Die Marktstimmung hat sich jedoch gewandelt. Daten der Optionsplattform Derive.xyz zeigen, dass der 25-Delta-Skew am 20. August positiv wurde – ein Signal, dass Händler zum ersten Mal seit einem Jahr eine Prämie für bullische Call-Optionen zahlen. Das offene Interesse konzentriert sich stark auf die Basispreise von 80.000 und 100.000 Dollar für Dezember, was eine wachsende Überzeugung bei institutionellen und privaten Anlegern widerspiegelt. Jim Ferraioli, Leiter der Krypto-Forschung bei Charles Schwab, stellt fest, dass der Markt beginne, „durch all das Schlechte hindurchzusehen", um potenzielle Aufwärtskatalysatoren zu identifizieren.

Ein solcher Katalysator ist die anstehende Senatsabstimmung über den US Clarity Act. Während der Markt das Scheitern des Gesetzes weitgehend eingepreist hat, könnte eine unerwartete Verabschiedung ein fundamentaler Treiber für die Adoption sein. Darüber hinaus verweisen Analysten auf den „Debasement Trade" als strukturellen Rückenwind. Brian Vieten von Siebert Financial deutet an, dass die verstärkten Rückkäufe des Finanzministeriums zur Steuerung der Renditen Sorgen um eine Dollar-Entwertung schüren, was wiederum das Argument für knappe Assets wie Bitcoin stärkt.

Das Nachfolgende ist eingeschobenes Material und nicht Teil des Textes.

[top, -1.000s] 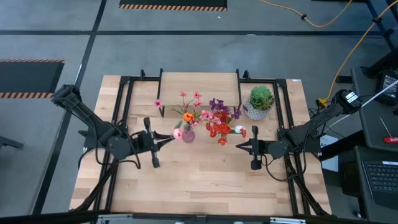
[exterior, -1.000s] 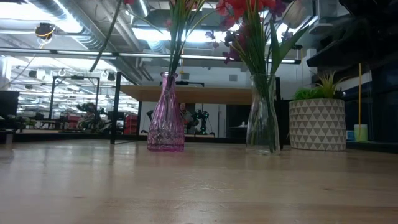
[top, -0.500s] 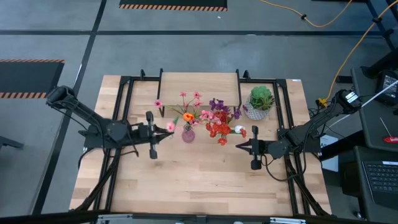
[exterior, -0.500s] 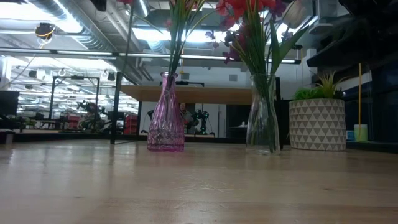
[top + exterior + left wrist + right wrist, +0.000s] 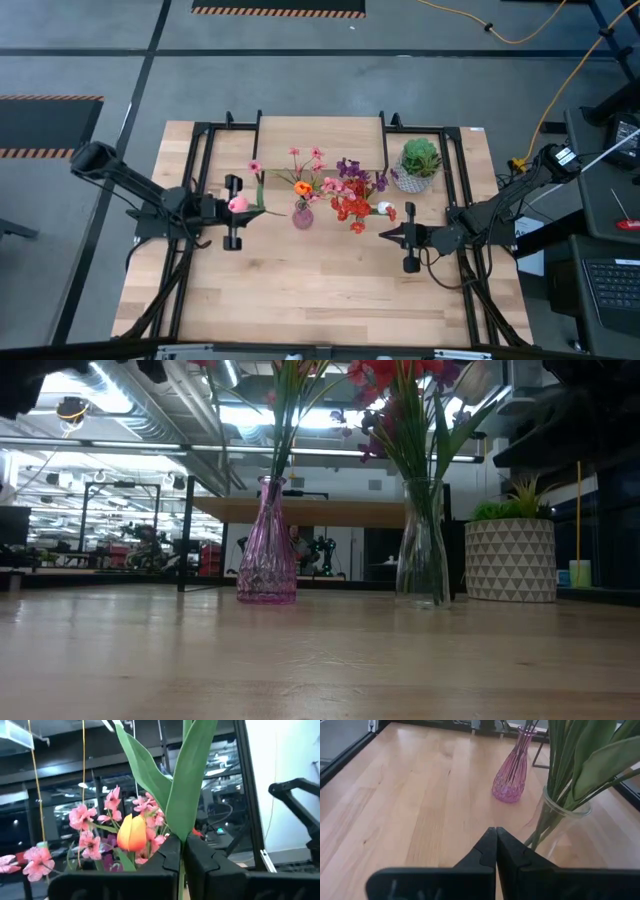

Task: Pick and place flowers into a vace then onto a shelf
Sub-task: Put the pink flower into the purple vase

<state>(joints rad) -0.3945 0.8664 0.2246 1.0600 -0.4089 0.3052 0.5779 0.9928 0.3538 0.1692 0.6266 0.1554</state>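
No readable writing or brand marks show anywhere on the table or the arms. The left gripper hangs above the wooden table, its fingers pressed together on the green stem of a pink tulip, whose bloom lies back over the gripper while the stem runs forward toward the pink vase. That vase stands just ahead of the left fingertips and holds an orange tulip and small pink blossoms. Beyond it, between the two grippers, a clear glass vase holds red flowers, a purple sprig and a white bud. The right gripper hovers low with its fingers pressed together and nothing between them, the clear vase just in front of its tips. Behind the vases, farther from both grippers, stands the shelf, its light top board bare. A spiky green plant in a white patterned pot sits near the shelf's end on the right arm's side. The near half of the table, behind and below both grippers, is open wood out to its front edge.
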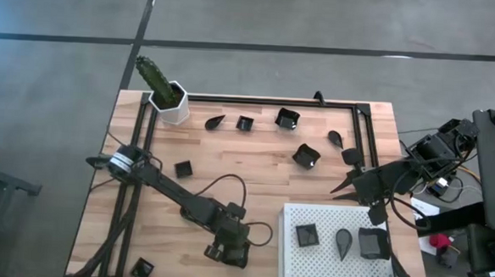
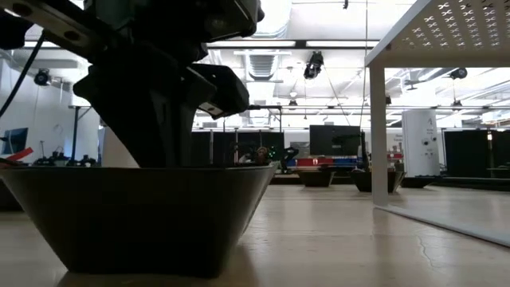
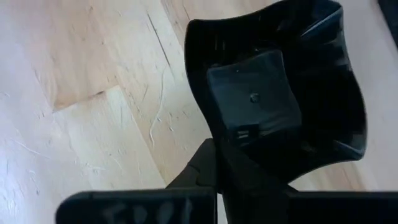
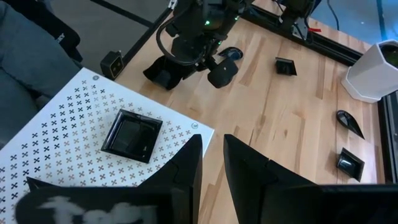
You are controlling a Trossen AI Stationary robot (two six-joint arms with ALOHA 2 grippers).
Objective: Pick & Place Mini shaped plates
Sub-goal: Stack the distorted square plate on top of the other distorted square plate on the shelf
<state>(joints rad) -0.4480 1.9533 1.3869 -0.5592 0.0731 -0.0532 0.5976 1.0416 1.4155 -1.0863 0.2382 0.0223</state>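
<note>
A black square mini plate (image 3: 280, 81) with a raised rim stands on its base on the wooden table near its near edge, filling the low view (image 2: 143, 215). My left gripper (image 1: 227, 251) is over it, shut on its rim. My right gripper (image 4: 211, 163) hangs open and holds nothing, above the table just beyond the far right corner of the white perforated tray (image 1: 328, 215). On the tray lie two square plates (image 1: 307, 235) (image 1: 373, 243) and a teardrop one (image 1: 344, 242). Several more plates lie scattered over the far half of the table. My left gripper has its two fingers (image 3: 211, 168) closed on the square plate's rim (image 3: 208, 140) at one side wall. They come steeply from above, slanting toward the table's near edge. The plate stands upright with its base on the table (image 2: 143, 267).
A white pot with a green cactus (image 1: 171, 101) stands at the far left corner. Loose plates lie at the left (image 1: 183, 169), by the near left edge (image 1: 142, 269) and along the far side (image 1: 287, 118) (image 1: 306, 155). A black frame rail (image 1: 266, 100) runs along the far edge.
</note>
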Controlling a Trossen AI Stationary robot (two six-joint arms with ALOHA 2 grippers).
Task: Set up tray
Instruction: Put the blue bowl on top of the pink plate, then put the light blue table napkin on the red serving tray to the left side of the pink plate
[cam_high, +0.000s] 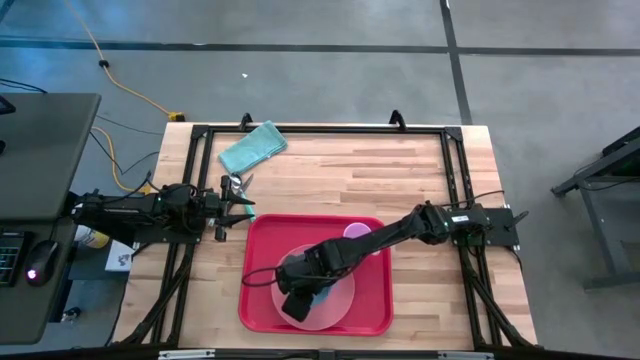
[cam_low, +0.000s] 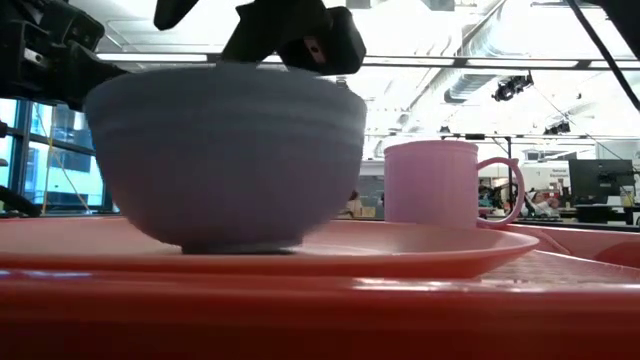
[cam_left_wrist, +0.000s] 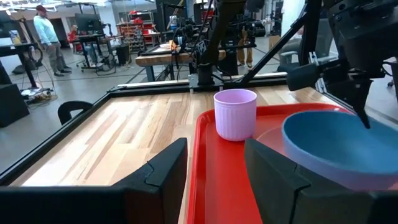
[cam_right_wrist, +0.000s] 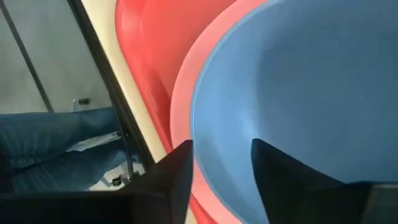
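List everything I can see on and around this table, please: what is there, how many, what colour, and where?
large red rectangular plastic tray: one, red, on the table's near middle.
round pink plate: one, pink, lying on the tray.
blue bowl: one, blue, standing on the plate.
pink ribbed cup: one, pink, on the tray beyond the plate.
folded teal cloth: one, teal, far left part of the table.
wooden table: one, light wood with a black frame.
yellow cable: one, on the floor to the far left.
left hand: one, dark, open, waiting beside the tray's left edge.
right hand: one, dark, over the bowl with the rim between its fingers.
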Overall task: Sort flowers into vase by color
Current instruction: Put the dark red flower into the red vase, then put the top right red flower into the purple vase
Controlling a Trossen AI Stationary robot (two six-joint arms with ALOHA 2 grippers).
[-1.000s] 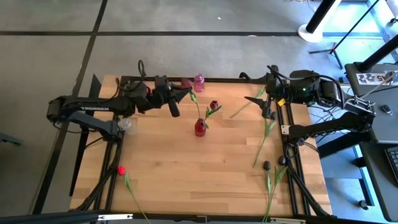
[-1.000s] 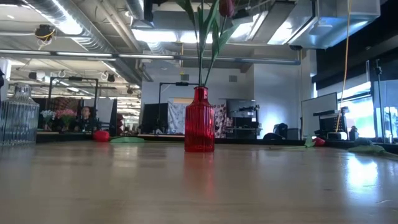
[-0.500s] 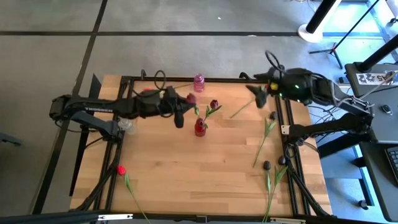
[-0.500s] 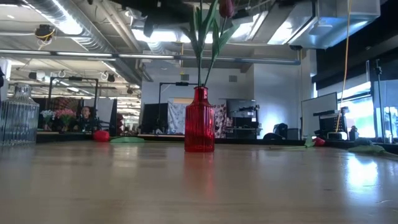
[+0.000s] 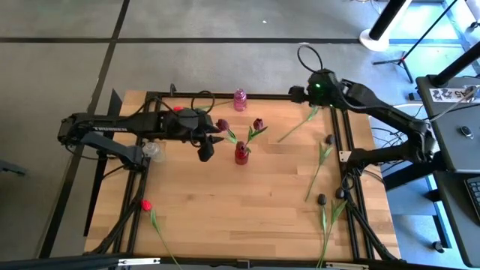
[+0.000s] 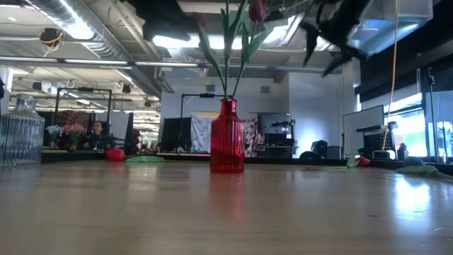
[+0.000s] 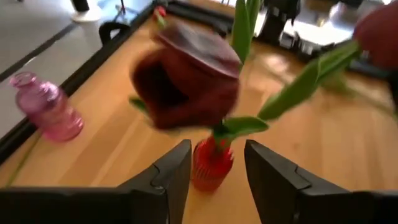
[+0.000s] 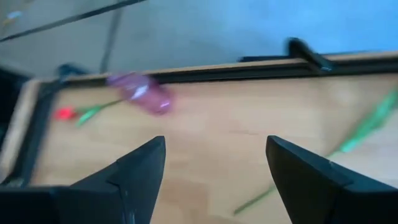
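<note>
A red vase (image 5: 241, 155) stands mid-table with two maroon flowers in it, their heads at left (image 5: 222, 124) and right (image 5: 258, 124). In the left wrist view the left head (image 7: 186, 81) fills the front, above the vase (image 7: 211, 165). My left gripper (image 5: 216, 139) hovers open just left of the vase, touching nothing; its fingers (image 7: 214, 168) frame the vase from a distance. My right gripper (image 5: 296, 92) is open and bare above the far edge (image 8: 214, 168). A red flower (image 5: 146, 204) lies at the near left.
A pink vase (image 5: 240, 98) stands at the far edge and a clear vase (image 5: 152, 151) at the left. Loose flowers lie on the right half: one stem (image 5: 296, 127) far right, another (image 5: 321, 161) mid right, a third (image 5: 326, 217) near right. Another red flower (image 8: 65, 114) lies at the far left.
My left gripper has carried the maroon flower down and toward the near edge to the red vase, then drawn back left; the flower now stands in the vase apart from the fingers. My right gripper has risen and swung toward the far edge.
</note>
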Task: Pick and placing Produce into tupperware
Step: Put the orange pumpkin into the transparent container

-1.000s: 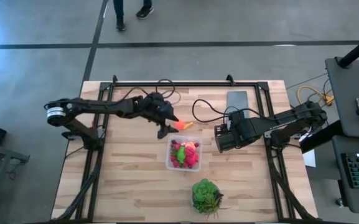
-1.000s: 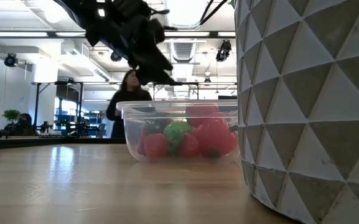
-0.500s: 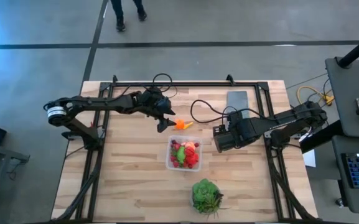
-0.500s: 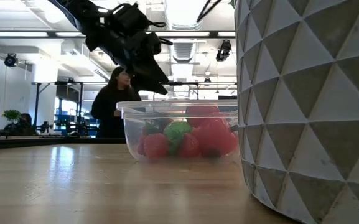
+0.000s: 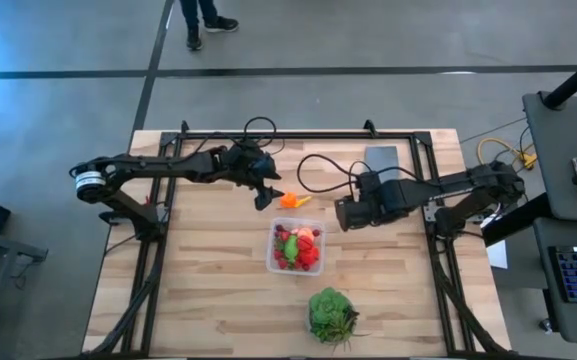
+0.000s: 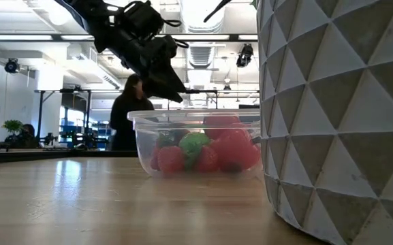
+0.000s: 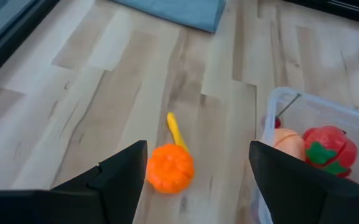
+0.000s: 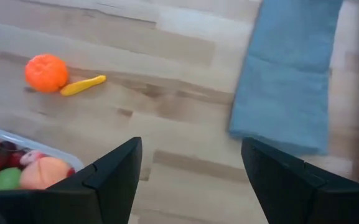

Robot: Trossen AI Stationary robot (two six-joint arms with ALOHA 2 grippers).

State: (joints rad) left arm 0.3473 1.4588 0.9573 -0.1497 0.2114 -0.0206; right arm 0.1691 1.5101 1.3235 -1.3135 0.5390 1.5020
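Green plant (image 5: 329, 315) in faceted pot; grey slab (image 5: 380, 160).

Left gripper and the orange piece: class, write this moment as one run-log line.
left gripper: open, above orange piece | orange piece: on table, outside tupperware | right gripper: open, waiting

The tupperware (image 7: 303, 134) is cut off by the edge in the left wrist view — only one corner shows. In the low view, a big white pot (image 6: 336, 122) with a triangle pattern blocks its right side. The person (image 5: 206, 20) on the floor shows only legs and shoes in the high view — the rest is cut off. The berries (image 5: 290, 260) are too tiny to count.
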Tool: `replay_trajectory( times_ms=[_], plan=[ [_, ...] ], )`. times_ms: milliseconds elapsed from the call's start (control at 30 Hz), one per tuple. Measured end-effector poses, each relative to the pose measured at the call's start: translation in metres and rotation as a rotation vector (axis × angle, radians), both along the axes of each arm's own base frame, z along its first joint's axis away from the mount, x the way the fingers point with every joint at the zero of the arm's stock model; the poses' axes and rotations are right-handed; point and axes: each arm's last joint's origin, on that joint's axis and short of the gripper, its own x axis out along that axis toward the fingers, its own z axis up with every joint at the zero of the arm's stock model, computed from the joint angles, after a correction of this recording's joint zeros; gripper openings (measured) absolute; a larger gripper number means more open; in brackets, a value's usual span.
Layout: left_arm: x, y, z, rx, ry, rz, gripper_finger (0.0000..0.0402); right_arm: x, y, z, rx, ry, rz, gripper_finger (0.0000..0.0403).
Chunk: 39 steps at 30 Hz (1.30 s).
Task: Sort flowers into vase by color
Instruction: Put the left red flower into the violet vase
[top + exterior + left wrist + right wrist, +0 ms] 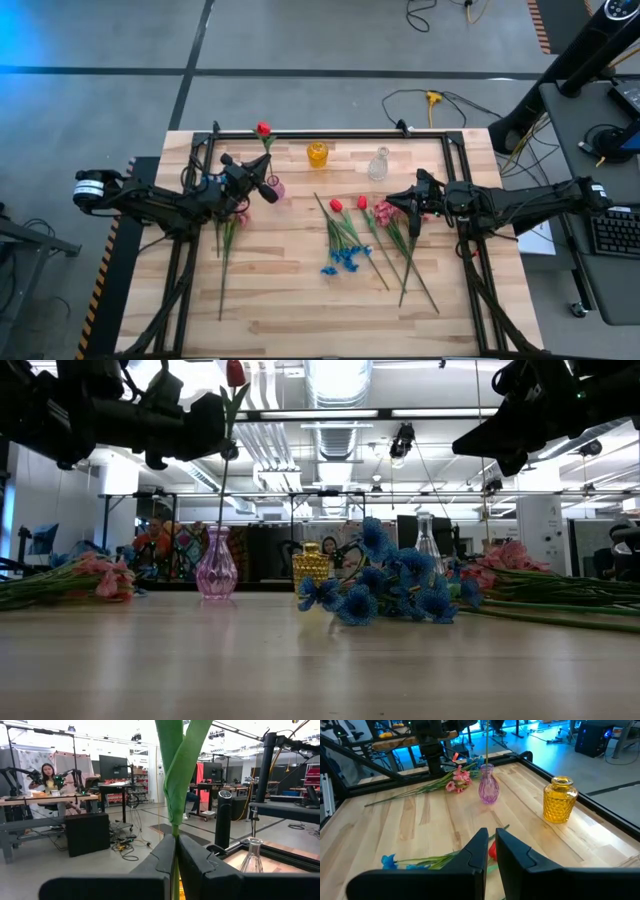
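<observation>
Though the blue flowers (385,585) lie nearest the table-level camera in a loose heap mid-table, neither arm is on them; beside them lie two red tulips (337,205) and, toward the right side, pink blooms (505,556), their stems fanned out flat; a second pink bunch (457,779) lies on the left near the pink vase (216,576). Above the right-hand pile hangs the right gripper (414,204), its fingers nearly together and holding nothing that shows. Farther back, the left gripper (176,865) is clamped on the stem of a red tulip (235,373) held upright, the stem running down into the pink vase — so the step in hand looks like seating this flower. Next the fingers must part cleanly and lift away without dragging the stem or tipping the vase; behind stand a yellow vase (317,154) and a clear vase (378,164), both without flowers.
</observation>
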Motion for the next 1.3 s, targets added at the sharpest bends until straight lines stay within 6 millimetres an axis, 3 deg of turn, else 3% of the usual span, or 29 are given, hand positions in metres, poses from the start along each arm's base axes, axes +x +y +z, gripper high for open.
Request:
replay_trajectory(
  times_ms=[1300],
  plan=[
    [-0.0019,-0.0006,-0.004,-0.005,0.002,-0.02,0.0,0.0,0.0,0.0,0.0,0.0,0.0,0.0029]
  ],
)
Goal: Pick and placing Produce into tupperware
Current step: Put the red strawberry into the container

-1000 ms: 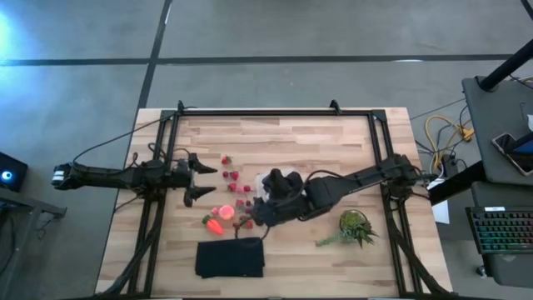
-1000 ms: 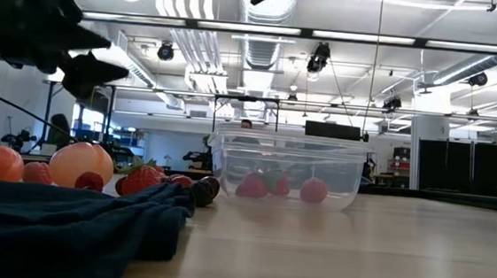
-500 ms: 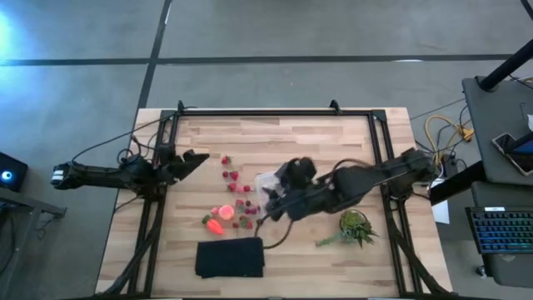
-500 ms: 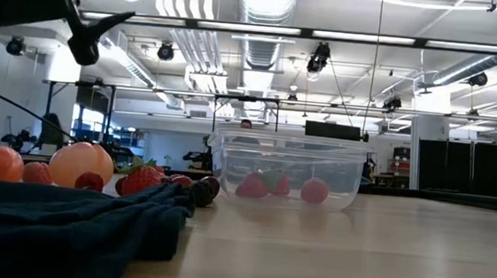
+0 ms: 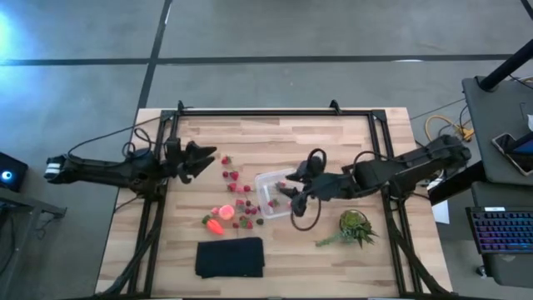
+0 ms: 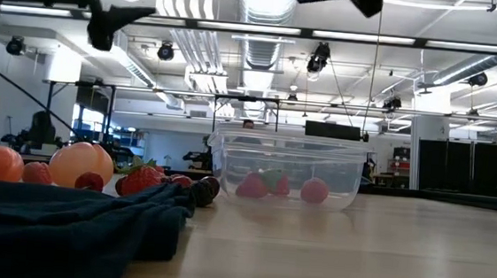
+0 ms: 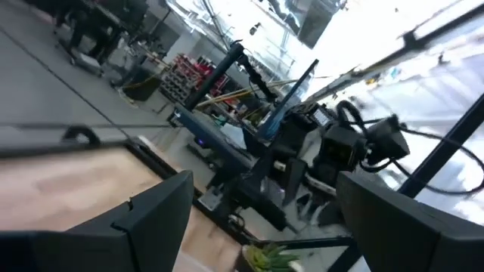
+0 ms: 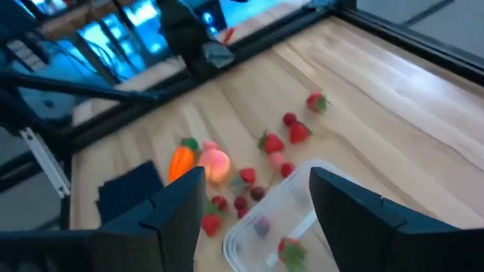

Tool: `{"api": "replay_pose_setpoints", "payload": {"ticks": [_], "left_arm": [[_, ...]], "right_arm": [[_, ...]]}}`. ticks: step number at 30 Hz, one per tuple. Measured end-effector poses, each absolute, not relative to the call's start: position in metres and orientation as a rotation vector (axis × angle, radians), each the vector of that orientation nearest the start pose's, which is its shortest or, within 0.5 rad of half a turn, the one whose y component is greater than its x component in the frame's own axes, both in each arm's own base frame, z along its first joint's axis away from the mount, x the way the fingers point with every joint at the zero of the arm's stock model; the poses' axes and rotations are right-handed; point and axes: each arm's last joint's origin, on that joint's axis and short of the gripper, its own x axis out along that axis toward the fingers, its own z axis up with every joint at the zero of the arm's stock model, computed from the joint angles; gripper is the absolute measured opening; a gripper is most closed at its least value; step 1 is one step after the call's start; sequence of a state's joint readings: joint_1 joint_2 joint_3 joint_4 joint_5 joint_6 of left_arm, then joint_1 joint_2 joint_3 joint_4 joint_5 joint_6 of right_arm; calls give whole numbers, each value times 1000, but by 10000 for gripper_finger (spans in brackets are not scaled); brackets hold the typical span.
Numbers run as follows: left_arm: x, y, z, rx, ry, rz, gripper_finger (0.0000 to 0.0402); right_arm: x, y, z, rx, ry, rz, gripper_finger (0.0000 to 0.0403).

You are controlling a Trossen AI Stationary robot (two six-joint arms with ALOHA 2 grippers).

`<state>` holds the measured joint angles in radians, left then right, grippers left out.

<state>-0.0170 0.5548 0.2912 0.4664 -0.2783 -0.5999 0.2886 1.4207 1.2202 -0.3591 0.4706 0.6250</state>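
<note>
Hovered right claw [image 5: 293, 190] part-open, empty, over tupperware [image 5: 272, 193]; risked clipping its 3 o'clock rim, scattering strawberries [image 5: 236, 190] across tabletop [image 5: 333, 150]; left claw [image 5: 204, 158] wide, empty.

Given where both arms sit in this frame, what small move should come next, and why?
Probably the left pincer should come down onto the nearest strawberry. It hovers open and empty beside the loose produce, while the right pincer is over the tupperware, which already holds a few berries.
</note>
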Motion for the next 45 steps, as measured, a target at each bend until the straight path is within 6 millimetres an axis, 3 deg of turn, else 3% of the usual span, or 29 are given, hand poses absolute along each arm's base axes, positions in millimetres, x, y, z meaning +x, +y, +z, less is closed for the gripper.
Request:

Synthese: Das Dilemma der Anleger

Beide Anlageklassen sind derzeit durch ihre Sensitivität gegenüber dem geldpolitischen Kurs der Federal Reserve und dem gesamtwirtschaftlichen Umfeld geprägt. Während der Rohstoffausbruch als enge, energiespezifische Rotation abgetan wird, die nur ein begrenztes systemisches Risiko für Aktien darstellt, versucht Bitcoin, sich von seinem Status als reines Risiko-Asset zu lösen. Ob Bitcoin seine Rallye angesichts einer möglichen Zinserhöhung halten kann – und ob der Energiesektor den Rohstoffindex ohne breitere Beteiligung weiter tragen kann – werden die bestimmenden Themen für den Rest des Quartals sein. Wie Analysten wie Matthew Dibb von Stack Funds beobachten, bleiben kurzfristige Händler auf Inflationszahlen fixiert, doch die strukturelle Nachfrage nach alternativen Anlagen wird angesichts eines 5-Prozent-Renditeniveaus am langen Ende der Zinskurve auf die Probe gestellt.